YOUR GOAL: Tally the lines below containing the word "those" and give that total alone.
───── EXTRACTED DATA ─────
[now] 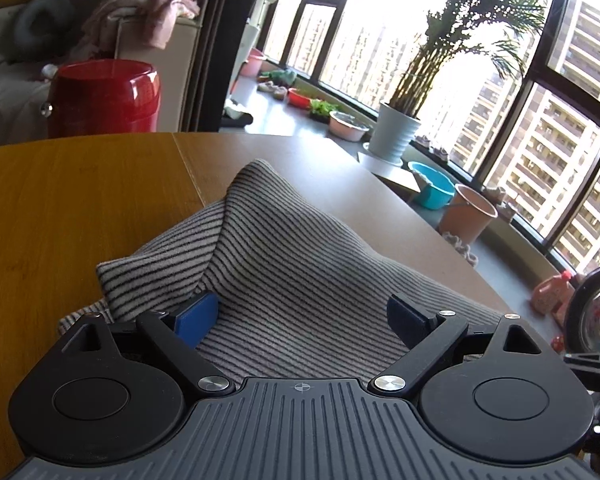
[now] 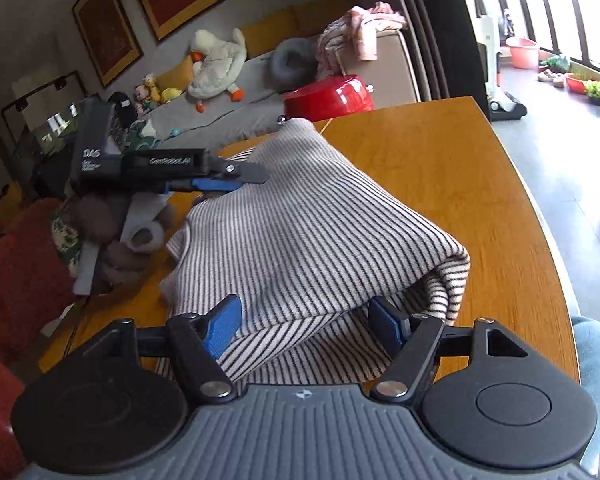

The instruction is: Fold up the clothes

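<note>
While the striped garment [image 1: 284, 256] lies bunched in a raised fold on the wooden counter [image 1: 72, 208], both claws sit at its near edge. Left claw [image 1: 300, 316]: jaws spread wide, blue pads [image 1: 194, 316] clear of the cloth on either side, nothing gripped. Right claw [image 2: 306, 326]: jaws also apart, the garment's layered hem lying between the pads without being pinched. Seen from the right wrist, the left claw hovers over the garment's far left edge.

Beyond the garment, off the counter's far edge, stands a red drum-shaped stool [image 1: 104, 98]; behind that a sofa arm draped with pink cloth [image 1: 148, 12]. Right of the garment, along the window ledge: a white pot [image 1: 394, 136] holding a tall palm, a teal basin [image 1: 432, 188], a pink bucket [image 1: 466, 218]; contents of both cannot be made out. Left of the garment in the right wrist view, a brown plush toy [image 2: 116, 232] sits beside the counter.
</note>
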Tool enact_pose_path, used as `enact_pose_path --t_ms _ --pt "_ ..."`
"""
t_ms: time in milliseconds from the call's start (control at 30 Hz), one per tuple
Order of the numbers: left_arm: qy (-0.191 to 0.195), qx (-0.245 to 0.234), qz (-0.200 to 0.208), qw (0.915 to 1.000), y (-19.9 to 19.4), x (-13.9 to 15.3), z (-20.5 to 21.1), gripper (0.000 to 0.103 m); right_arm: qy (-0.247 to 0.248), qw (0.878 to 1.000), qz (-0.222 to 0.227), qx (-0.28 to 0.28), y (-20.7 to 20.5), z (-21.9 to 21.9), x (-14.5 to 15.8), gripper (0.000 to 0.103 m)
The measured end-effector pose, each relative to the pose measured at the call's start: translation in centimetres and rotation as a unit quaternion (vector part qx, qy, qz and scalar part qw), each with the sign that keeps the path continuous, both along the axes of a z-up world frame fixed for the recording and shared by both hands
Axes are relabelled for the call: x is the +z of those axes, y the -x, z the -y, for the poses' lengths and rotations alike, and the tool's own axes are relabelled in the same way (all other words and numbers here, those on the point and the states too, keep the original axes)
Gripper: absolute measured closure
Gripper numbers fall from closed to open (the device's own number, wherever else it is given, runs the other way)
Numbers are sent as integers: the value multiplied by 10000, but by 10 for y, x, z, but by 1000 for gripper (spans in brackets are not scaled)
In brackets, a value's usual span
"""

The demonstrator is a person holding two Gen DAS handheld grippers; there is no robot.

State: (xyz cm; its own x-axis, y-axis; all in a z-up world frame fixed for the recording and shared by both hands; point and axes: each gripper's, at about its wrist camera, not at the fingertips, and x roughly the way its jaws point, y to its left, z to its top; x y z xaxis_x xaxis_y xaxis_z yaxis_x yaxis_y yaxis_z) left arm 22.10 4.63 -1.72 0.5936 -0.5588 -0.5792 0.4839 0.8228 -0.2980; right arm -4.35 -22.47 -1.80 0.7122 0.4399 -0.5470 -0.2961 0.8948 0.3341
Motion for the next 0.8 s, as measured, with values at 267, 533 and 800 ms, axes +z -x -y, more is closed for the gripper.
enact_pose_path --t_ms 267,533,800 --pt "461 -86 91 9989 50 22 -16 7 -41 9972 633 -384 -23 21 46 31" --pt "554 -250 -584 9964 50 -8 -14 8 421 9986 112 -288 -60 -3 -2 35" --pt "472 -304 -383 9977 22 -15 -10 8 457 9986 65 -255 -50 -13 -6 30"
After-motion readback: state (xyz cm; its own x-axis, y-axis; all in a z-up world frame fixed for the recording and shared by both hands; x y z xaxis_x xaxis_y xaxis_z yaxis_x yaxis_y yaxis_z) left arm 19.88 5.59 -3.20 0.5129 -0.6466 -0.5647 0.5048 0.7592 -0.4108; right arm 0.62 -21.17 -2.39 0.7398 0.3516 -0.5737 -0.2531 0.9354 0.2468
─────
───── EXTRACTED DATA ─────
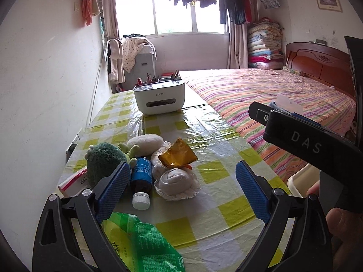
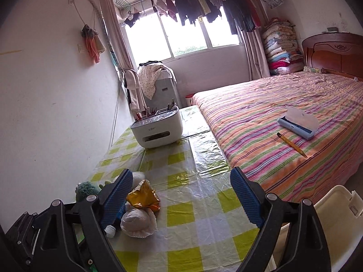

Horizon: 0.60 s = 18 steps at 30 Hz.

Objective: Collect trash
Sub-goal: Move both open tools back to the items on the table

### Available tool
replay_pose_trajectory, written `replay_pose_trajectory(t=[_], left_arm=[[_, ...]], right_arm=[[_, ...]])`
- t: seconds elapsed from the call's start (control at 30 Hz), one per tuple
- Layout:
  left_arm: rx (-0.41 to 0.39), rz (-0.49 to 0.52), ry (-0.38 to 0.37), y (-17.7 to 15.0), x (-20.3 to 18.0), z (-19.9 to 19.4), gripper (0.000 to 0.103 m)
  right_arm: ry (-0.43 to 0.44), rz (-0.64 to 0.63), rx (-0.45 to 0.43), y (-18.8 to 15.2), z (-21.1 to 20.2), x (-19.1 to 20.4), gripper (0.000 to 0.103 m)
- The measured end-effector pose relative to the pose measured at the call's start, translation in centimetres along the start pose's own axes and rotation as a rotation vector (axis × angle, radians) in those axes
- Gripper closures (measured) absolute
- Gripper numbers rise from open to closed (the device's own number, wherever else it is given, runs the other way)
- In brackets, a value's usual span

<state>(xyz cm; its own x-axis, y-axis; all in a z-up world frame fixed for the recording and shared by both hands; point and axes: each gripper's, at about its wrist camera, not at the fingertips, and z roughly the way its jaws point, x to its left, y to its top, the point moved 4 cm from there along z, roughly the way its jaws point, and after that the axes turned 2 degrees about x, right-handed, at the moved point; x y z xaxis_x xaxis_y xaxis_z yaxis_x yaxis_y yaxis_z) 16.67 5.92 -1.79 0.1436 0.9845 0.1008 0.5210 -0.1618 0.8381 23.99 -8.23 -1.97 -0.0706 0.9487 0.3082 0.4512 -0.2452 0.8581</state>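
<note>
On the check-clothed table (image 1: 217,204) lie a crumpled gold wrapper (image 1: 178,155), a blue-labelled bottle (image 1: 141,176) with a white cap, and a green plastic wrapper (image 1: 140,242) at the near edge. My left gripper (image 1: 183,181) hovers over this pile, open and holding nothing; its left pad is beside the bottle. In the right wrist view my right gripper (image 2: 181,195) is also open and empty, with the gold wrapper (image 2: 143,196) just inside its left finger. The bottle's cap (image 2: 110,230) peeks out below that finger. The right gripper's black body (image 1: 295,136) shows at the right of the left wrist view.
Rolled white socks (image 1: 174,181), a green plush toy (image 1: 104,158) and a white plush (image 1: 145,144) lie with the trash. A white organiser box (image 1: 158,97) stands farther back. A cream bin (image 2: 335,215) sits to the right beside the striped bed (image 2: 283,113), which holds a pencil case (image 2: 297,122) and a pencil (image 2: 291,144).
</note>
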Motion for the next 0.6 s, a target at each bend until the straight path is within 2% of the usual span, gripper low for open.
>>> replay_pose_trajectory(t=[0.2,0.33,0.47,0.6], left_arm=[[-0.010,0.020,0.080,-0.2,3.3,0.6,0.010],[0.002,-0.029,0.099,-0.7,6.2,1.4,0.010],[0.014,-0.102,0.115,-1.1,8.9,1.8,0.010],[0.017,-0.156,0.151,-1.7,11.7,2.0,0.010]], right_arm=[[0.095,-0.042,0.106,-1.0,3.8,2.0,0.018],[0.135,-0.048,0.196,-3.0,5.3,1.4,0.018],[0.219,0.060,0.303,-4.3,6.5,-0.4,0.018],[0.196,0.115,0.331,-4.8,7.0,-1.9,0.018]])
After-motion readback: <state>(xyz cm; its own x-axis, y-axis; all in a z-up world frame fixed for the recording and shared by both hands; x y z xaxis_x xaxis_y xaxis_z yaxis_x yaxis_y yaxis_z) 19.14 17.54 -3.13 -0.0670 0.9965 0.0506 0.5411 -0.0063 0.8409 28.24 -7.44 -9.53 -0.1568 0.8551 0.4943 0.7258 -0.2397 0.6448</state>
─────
WORKED SOLUTION: 2